** Recorded data **
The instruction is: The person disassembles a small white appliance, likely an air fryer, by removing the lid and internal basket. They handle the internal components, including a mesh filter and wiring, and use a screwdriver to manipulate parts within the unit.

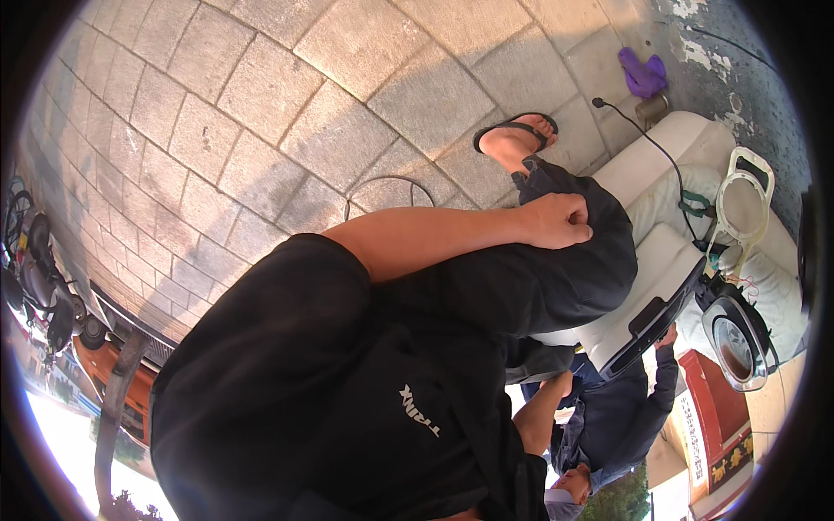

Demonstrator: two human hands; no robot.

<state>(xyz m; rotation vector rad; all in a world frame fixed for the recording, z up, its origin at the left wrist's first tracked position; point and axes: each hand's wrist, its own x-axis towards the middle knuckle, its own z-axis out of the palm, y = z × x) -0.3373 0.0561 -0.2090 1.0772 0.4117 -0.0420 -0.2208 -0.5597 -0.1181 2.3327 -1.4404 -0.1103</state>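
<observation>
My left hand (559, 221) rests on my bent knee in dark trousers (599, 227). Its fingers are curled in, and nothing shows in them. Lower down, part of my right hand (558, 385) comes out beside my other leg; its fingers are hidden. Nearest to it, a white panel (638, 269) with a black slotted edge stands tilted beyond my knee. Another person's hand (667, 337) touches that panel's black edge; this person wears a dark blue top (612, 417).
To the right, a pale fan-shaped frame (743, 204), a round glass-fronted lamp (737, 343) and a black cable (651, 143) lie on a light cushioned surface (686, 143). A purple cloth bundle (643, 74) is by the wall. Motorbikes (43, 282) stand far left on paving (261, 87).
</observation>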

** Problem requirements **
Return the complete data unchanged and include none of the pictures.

** Written response **
The instruction is: The person disassembles a small white appliance, likely an air fryer, by removing the lid and internal basket. They handle the internal components, including a mesh filter and wiring, and use a screwdriver to manipulate parts within the unit.


Demonstrator: two human hands; no robot.

<state>(xyz m; rotation vector rad; all in a world frame fixed for the recording, z up, its origin at the left wrist's first tracked position; point and axes: each hand's wrist, its own x-axis towards the middle knuckle, its own z-axis out of the palm, y = z × x) -0.3373 0.0561 -0.2090 1.0772 0.4117 -0.0420 -0.2208 -0.5597 -0.1181 2.3327 -1.4404 -0.1103</state>
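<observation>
My left hand (559, 221) rests on my bent knee in dark trousers (599, 227). Its fingers are curled in, and nothing shows in them. Lower down, part of my right hand (558, 385) comes out beside my other leg; its fingers are hidden. Nearest to it, a white panel (638, 269) with a black slotted edge stands tilted beyond my knee. Another person's hand (667, 337) touches that panel's black edge; this person wears a dark blue top (612, 417).
To the right, a pale fan-shaped frame (743, 204), a round glass-fronted lamp (737, 343) and a black cable (651, 143) lie on a light cushioned surface (686, 143). A purple cloth bundle (643, 74) is by the wall. Motorbikes (43, 282) stand far left on paving (261, 87).
</observation>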

The answer has now been finished.